> **Assigned task**
Look below for the line that contains "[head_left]", and write out exactly that line and all remaining lines of the listing, omitting pictures.

> **Data block**
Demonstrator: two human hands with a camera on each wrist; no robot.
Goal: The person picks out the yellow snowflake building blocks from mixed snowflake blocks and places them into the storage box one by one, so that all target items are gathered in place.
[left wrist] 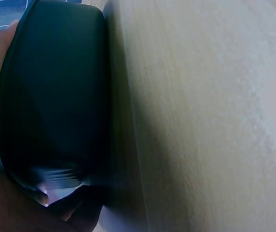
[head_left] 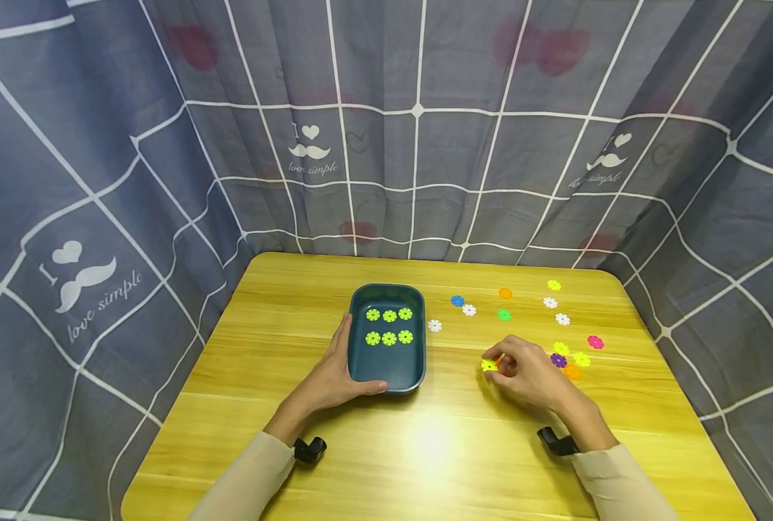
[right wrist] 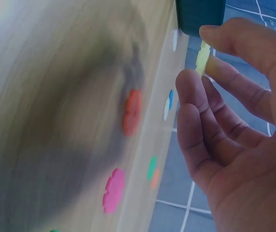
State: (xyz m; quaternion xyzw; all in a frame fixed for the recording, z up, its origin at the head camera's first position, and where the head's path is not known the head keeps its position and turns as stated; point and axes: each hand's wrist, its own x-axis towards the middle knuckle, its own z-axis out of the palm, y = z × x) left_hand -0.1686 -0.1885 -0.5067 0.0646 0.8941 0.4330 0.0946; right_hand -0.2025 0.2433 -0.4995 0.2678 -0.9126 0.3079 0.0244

> **Solution for this problem**
[head_left] 
[right wrist] 
State: (xyz m; quaternion xyzw; all in a frame fixed for the recording, z up, its origin at the head camera's first position, and where the head's path is not known the head keeps its position and turns as stated; point and axes: each hand's wrist, its own x-axis towards the middle knuckle, its own z-axis out of the palm, y = z × x) left_hand -0.1686 -0.1885 -0.5067 0.0646 0.8941 0.4330 0.0946; right_hand -0.2025 0.2433 -0.4995 0.2678 -0.9126 0.3079 0.0244

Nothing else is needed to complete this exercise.